43 Jahre war Dr. Herbert Franken für den Bund Deutscher Landschaftsarchitekten (bdla) aktiv. Für sein „herausragendes und unermüdliches Engagement“ für den Berufsstand hat der Rechts- und Fachanwalt für Bau- und Architektenrecht jetzt die Ehrenmitgliedschaft des Verbands erhalten.

Nach 43 Jahren Tätigkeit für den Verband zum bdla-Ehrenmitglied ernannt: Dr. Herbert Franken. Foto: Fria Hagen

Franken, der zum Jahresende 2014 seine Tätigkeit als bdla-Justiziar beendete, hatte den Verband ab 1977 in juristischen Fragen beraten und vertreten. So zum Beispiel bei Stellungnahmen des Verbandes zu Gesetzentwürfen, bei der Novellierung und Auslegung der HOAI, bei Vertragsfragen und – soweit zulässig – bei Musterverträgen, im Wettbewerbswesen und bei der Weiterentwicklung von GRW zu RPW.

Aufbau neuer Strukturen nach der Wiedervereinigung

Wie der bdla hervorhebt, hat der 1939 geborene Franken zudem nach der Wiedervereinigung wertvolle Hilfe beim Aufbau neuer Strukturen in den östlichen Bundesländern geleistet. Ebenso wichtig war die juristische Beratung bei der Berufshaftpflicht oder die Ausgestaltung der Rahmenverträge, die der Verband für seine Mitglieder abgeschlossen hat.

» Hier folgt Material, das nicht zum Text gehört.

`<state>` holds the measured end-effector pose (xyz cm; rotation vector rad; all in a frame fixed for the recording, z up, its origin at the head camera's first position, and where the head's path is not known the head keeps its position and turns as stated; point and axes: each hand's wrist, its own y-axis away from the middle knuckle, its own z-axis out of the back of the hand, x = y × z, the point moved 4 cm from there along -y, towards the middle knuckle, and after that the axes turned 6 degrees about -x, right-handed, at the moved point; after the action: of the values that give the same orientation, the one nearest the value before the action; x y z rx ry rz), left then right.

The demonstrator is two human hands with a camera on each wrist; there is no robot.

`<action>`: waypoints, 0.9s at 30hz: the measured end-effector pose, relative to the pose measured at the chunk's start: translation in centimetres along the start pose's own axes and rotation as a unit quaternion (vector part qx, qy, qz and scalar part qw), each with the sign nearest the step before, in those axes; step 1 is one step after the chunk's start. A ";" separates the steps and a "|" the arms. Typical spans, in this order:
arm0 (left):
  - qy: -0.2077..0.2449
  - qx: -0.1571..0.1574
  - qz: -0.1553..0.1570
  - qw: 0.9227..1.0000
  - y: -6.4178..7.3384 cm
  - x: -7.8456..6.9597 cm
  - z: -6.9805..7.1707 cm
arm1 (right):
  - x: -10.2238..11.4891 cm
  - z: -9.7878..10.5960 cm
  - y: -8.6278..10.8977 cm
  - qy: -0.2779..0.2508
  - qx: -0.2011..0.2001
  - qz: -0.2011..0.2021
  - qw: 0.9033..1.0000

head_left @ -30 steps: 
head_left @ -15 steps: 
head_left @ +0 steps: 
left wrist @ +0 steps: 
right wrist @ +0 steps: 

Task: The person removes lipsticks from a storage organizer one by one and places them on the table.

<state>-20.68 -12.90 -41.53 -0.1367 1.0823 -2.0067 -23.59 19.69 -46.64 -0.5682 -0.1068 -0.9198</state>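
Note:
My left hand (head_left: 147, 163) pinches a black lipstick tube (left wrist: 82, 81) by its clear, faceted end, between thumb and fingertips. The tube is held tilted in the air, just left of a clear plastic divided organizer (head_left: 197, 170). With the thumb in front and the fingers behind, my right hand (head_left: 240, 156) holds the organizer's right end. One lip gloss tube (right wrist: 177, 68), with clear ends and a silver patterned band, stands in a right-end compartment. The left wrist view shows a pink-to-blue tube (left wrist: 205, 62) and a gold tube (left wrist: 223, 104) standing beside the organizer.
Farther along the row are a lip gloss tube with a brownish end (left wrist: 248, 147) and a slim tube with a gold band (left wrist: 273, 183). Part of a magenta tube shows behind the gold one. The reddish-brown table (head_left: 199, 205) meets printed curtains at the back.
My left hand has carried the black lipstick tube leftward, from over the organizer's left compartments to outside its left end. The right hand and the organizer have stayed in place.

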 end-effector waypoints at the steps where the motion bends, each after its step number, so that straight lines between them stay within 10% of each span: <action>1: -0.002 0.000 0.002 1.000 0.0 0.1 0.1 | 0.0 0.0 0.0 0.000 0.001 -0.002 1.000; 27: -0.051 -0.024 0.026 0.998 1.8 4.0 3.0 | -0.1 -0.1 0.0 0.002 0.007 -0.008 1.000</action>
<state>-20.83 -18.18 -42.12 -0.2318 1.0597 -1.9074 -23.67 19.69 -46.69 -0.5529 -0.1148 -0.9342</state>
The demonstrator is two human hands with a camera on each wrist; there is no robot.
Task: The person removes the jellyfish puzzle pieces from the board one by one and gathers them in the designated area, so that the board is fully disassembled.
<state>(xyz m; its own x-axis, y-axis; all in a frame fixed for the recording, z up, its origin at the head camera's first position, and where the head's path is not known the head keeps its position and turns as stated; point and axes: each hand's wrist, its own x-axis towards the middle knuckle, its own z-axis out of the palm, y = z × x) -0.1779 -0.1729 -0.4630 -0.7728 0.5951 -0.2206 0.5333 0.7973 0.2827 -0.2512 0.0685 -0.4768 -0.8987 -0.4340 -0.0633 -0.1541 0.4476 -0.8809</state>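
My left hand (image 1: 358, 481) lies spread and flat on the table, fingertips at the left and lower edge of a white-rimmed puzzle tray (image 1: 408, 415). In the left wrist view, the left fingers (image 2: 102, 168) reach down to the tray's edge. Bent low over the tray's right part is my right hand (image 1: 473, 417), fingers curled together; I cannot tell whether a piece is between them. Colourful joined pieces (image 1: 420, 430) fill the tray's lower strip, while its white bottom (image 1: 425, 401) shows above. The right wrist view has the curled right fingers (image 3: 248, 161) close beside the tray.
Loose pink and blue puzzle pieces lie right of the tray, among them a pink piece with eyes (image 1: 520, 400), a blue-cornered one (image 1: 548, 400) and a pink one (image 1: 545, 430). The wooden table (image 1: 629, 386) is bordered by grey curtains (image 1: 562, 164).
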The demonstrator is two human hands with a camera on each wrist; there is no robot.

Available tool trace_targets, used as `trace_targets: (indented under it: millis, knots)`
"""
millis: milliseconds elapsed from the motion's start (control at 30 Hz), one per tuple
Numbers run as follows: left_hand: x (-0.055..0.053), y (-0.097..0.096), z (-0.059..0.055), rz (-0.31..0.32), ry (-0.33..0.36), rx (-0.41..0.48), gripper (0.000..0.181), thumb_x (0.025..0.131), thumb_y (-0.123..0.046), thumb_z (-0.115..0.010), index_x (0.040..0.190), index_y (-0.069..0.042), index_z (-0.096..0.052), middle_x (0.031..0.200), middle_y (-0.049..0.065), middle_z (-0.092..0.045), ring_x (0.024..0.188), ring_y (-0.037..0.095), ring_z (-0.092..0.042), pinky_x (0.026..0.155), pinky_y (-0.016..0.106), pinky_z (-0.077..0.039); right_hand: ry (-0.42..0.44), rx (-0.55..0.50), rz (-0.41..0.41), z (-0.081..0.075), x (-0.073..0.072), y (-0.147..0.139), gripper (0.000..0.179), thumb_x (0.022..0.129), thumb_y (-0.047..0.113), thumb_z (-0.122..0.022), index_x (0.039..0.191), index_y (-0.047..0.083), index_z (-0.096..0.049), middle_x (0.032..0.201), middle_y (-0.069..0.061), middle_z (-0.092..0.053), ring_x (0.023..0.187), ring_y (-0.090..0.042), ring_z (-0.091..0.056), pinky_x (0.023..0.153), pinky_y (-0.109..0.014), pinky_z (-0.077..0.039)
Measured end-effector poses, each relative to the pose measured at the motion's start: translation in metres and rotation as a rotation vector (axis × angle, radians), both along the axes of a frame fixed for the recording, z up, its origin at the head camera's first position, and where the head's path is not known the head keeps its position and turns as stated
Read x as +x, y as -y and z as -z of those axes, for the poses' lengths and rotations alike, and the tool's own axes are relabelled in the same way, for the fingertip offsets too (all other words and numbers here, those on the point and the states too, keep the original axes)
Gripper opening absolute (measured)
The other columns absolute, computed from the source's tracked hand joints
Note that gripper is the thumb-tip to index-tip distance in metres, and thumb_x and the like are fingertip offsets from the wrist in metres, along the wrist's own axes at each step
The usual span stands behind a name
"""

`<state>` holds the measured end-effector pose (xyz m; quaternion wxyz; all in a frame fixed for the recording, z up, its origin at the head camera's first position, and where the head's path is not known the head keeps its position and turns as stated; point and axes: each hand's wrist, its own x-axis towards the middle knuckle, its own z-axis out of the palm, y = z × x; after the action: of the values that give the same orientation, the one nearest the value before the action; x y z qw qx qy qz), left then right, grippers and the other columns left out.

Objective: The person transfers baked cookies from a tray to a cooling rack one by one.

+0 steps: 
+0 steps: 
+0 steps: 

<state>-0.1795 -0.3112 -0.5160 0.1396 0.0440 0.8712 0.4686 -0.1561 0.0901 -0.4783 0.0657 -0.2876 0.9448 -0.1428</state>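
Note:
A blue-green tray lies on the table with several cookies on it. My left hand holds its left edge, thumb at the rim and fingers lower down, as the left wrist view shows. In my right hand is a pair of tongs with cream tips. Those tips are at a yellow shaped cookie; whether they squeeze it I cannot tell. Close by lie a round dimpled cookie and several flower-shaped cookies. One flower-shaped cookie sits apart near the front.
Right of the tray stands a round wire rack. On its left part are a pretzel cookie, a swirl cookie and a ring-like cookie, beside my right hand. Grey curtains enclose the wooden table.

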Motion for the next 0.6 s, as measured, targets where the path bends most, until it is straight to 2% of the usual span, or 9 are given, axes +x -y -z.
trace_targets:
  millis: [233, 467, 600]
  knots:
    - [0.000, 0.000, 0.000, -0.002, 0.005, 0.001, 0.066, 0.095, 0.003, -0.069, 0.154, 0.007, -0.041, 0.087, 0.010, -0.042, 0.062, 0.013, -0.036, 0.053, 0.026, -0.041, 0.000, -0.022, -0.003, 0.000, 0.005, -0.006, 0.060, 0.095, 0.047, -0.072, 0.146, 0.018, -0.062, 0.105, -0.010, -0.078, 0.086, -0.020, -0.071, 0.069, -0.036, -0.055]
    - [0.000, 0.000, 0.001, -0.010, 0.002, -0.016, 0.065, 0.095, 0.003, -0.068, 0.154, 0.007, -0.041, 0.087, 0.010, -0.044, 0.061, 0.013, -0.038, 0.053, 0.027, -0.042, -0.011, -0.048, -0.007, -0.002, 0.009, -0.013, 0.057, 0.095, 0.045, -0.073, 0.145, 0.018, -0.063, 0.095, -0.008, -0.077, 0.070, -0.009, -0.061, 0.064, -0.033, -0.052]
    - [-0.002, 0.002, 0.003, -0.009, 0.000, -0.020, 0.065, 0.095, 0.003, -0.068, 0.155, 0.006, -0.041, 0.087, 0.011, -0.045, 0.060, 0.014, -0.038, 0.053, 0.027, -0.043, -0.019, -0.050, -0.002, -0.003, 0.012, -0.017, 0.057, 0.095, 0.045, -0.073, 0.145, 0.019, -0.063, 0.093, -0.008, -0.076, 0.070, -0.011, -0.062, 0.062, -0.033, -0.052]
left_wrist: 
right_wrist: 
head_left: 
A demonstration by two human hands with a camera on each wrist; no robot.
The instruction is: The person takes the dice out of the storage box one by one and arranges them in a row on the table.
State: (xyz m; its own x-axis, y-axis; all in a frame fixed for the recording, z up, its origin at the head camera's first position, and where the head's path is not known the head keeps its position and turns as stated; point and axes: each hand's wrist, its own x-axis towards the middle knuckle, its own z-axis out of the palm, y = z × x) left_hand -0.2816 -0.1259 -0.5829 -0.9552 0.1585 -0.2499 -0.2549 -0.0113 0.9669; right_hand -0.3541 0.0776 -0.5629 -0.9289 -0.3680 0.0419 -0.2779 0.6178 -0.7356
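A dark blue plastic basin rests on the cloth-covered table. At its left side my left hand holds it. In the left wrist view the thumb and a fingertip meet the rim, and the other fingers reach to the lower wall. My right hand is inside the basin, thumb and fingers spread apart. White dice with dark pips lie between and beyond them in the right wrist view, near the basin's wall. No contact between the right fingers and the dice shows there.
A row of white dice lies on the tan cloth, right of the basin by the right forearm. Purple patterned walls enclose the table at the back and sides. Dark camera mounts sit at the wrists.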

Immer wieder haben während dieser Zeit auch Auftraggeber und diverse Prüfinstanzen den Rat Frankens gesucht, schreibt der bdla. Unter anderem bei der Abgrenzung von Planungsleistungen für Freianlagen gegenüber Ingenieurleistungen für Verkehrsanlagen oder bei der Interpretation von Gesetzestexten musste der promovierte Anwalt dem Verband zufolge oft Pionierarbeit leisten und juristisches Neuland betreten.

Standardwerk zur neuen Honorarordnung

Von 1971 bis 1977 war Franken hauptamtlicher Geschäftsführer des bdla. In diese Periode fielen unter anderem die Vorarbeiten für eine neue Honorarordnung, um die GOGA und das LHV als die bis dahin geltenden Honorarregelungen abzulösen sollte. 1976 erschien dazu der von Franken verfasste Einführungskommentar „HOAI für Landschaftsarchitekten“, der laut bdla quasi bis heute die Basis für alle weiteren Kommentierungen dieser wichtigen Verordnung bildet.